Set down the lines below exactly as they stand, please. Go from the first through the one containing "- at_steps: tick".

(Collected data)
::::::::::

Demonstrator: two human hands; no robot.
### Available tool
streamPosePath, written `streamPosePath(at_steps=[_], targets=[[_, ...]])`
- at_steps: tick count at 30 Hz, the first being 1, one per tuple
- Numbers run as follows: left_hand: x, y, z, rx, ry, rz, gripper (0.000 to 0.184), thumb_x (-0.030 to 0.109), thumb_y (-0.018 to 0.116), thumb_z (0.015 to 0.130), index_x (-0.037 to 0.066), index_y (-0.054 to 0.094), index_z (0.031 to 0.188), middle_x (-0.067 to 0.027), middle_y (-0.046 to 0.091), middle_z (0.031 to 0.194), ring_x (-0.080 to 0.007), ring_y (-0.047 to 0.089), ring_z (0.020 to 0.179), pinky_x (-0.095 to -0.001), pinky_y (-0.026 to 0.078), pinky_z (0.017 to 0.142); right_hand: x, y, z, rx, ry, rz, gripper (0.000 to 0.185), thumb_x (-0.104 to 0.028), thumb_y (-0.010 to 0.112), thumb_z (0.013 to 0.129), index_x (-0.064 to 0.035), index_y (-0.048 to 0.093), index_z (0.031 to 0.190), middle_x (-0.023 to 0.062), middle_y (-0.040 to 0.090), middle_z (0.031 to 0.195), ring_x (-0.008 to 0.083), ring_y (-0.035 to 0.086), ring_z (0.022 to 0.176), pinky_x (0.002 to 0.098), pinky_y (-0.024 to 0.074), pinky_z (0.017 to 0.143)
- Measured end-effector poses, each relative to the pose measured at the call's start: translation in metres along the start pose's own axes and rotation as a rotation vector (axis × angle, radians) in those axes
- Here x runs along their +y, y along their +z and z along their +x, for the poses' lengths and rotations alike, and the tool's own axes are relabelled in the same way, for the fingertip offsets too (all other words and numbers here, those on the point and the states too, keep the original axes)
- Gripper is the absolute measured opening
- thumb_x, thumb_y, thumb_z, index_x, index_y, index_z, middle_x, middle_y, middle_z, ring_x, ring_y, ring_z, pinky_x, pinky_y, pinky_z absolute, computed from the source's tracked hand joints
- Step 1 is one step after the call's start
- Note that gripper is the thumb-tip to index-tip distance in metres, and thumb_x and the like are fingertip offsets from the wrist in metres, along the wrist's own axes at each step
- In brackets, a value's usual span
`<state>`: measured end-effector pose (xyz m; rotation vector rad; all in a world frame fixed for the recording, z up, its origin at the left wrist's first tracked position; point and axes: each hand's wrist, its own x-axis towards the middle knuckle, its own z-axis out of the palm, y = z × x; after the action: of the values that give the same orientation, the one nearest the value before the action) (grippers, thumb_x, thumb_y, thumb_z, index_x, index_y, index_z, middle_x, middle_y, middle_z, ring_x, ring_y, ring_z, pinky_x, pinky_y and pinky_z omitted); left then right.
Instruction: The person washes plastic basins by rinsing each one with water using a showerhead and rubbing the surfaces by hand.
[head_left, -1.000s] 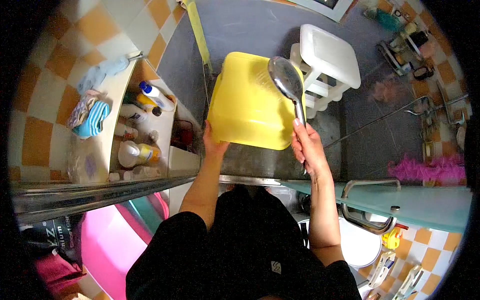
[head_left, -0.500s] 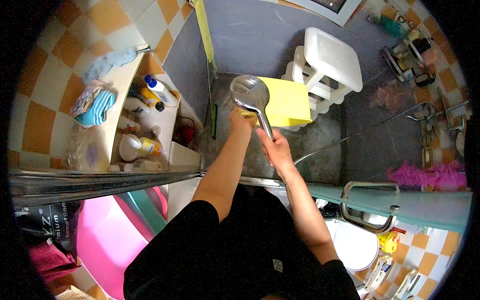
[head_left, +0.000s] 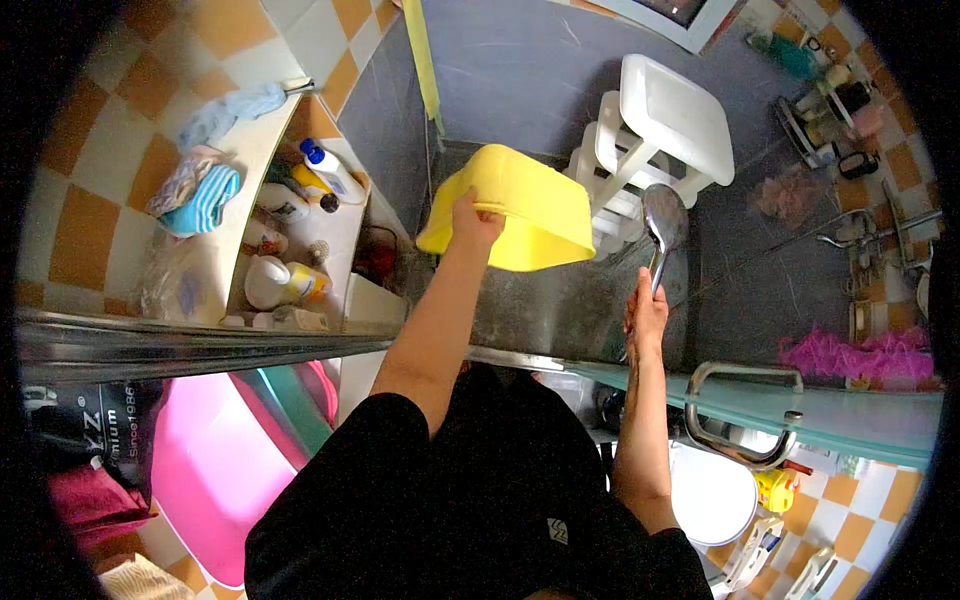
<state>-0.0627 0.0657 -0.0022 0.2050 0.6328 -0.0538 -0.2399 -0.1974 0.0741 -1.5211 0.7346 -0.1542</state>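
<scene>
My left hand (head_left: 477, 222) is closed on the edge of a yellow plastic tub (head_left: 535, 195), which is tilted above the grey shower floor. My right hand (head_left: 647, 308) grips the handle of a chrome shower head (head_left: 665, 215), off to the right of the tub. Its round head points up and away from me. I cannot tell whether water is flowing from it. Just behind the tub and the shower head stand white plastic stools (head_left: 675, 105), stacked together.
Bottles (head_left: 330, 175) and cloths (head_left: 205, 200) crowd the shelf unit (head_left: 250, 200) at left. A glass door with a metal handle (head_left: 745, 415) is at right. Below are a pink basin (head_left: 215, 470) and a toilet (head_left: 712, 490). A purple mesh item (head_left: 850, 352) hangs by the right wall.
The shower head has moved right, away from the tub. My left hand has tilted the yellow tub and shifted it left and toward me.
</scene>
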Motion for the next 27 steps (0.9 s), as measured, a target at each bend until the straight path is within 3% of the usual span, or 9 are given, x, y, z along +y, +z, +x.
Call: streamPosePath(at_steps=[4, 7, 10, 13, 14, 17, 20, 27], targets=[[-0.022, -0.018, -0.029, -0.242, 0.137, 0.438, 0.033, 0.023, 0.065, 0.093, 0.0, 0.06, 0.115, -0.0158, 0.069, 0.1, -0.0299, 0.069, 0.094, -0.0446, 0.056, 0.08, -0.028, 0.005, -0.015, -0.117, -0.037, 0.05, 0.035, -0.045, 0.062, 0.096, -0.0163, 0.05, 0.081, -0.006, 0.038, 0.052, 0.0061, 0.033, 0.038, 0.0248, 0.0264, 0.035], [-0.045, -0.052, -0.017, -0.361, 0.602, 1.635, 0.023, 0.015, 0.063, 0.092, -0.002, 0.063, 0.107, -0.0198, 0.068, 0.089, -0.0298, 0.069, 0.087, -0.0414, 0.054, 0.076, -0.045, 0.008, -0.018, -0.238, -0.078, 0.071, 0.03, -0.04, 0.061, 0.099, -0.0149, 0.052, 0.084, -0.0069, 0.037, 0.052, 0.0049, 0.031, 0.038, 0.0236, 0.0251, 0.035], [-0.046, -0.052, -0.073, -0.628, 0.857, 2.321, 0.018, 0.017, 0.069, 0.083, 0.004, 0.067, 0.094, -0.017, 0.071, 0.084, -0.0349, 0.07, 0.076, -0.0489, 0.055, 0.071, -0.065, 0.009, -0.024, -0.365, -0.142, 0.045, 0.026, -0.033, 0.06, 0.1, -0.0142, 0.053, 0.085, -0.0076, 0.039, 0.052, 0.0042, 0.032, 0.038, 0.0232, 0.0246, 0.035], [-0.036, -0.063, -0.082, -0.705, 0.536, 2.53, 0.018, 0.016, 0.072, 0.075, 0.005, 0.069, 0.09, -0.0195, 0.07, 0.083, -0.0377, 0.07, 0.077, -0.0503, 0.054, 0.068, -0.077, 0.012, -0.025, -0.348, -0.173, -0.061, 0.024, -0.033, 0.061, 0.099, -0.0139, 0.055, 0.086, -0.0084, 0.041, 0.054, 0.0031, 0.032, 0.039, 0.0229, 0.0239, 0.036], [-0.032, -0.076, -0.076, -0.778, 0.81, 2.624, 0.013, 0.018, 0.069, 0.077, 0.007, 0.071, 0.085, -0.0169, 0.07, 0.08, -0.0358, 0.07, 0.073, -0.0505, 0.054, 0.063, -0.073, 0.012, -0.015, -0.27, -0.226, -0.16, 0.023, -0.033, 0.063, 0.098, -0.0137, 0.059, 0.087, -0.0093, 0.043, 0.056, 0.002, 0.034, 0.042, 0.0224, 0.024, 0.038], [-0.022, -0.101, -0.068, -0.96, 1.202, 2.544, 0.009, 0.014, 0.06, 0.08, 0.008, 0.065, 0.075, -0.0121, 0.063, 0.062, -0.0313, 0.066, 0.058, -0.0449, 0.053, 0.056, -0.066, 0.009, 0.007, -0.155, -0.326, -0.145, 0.022, -0.032, 0.067, 0.096, -0.0118, 0.064, 0.088, -0.0098, 0.045, 0.058, 0.0013, 0.038, 0.048, 0.0214, 0.0268, 0.043], [-0.014, -0.105, -0.074, -1.091, 1.13, 2.594, 0.013, 0.019, 0.057, 0.081, 0.008, 0.064, 0.078, -0.0146, 0.064, 0.071, -0.0337, 0.066, 0.07, -0.0476, 0.053, 0.067, -0.071, -0.004, 0.028, -0.066, -0.416, -0.168, 0.025, -0.03, 0.067, 0.096, -0.0112, 0.061, 0.081, -0.0099, 0.045, 0.059, 0.0007, 0.038, 0.049, 0.0206, 0.0266, 0.044], [-0.001, -0.127, -0.069, -1.304, 1.269, 2.436, 0.012, 0.017, 0.058, 0.076, 0.006, 0.06, 0.077, -0.013, 0.061, 0.075, -0.0317, 0.063, 0.079, -0.0453, 0.051, 0.08, -0.111, -0.019, 0.038, -0.021, -0.417, -0.209, 0.03, -0.035, 0.065, 0.097, -0.0129, 0.056, 0.078, -0.0092, 0.042, 0.056, 0.0024, 0.036, 0.044, 0.0221, 0.0269, 0.041]])
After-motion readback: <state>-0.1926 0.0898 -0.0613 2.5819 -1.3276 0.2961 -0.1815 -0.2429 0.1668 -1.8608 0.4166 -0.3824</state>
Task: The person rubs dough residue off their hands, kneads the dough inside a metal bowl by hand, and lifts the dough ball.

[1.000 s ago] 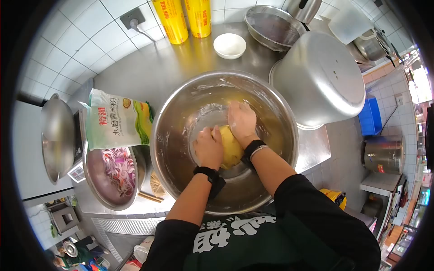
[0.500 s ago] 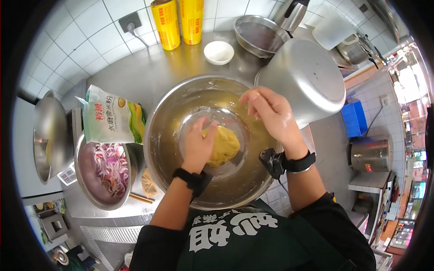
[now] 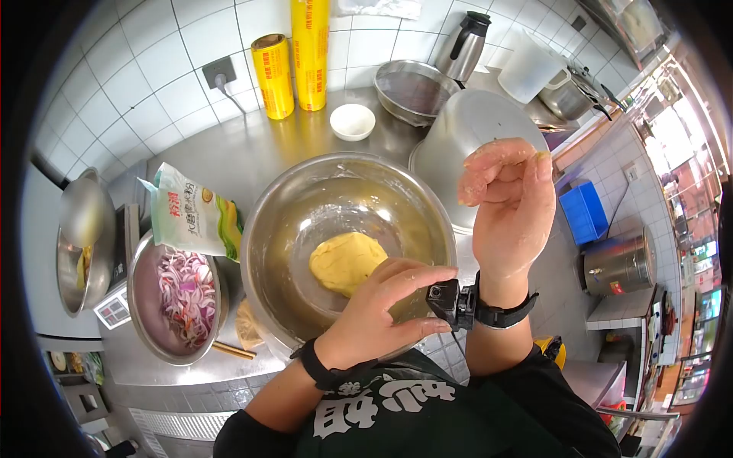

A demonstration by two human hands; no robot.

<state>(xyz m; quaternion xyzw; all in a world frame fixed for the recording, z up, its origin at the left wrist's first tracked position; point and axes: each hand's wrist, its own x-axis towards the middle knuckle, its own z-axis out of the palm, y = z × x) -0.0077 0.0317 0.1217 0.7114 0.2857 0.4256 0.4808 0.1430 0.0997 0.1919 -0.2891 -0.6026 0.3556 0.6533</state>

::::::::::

Response to this task |
Demonstrator: two human hands; no robot.
### Available tool
streamPosePath, written `streamPosePath(at_steps=[_], targets=[[_, ...]])`
- at_steps: tick count at 30 Hz, the first being 1, one per tuple

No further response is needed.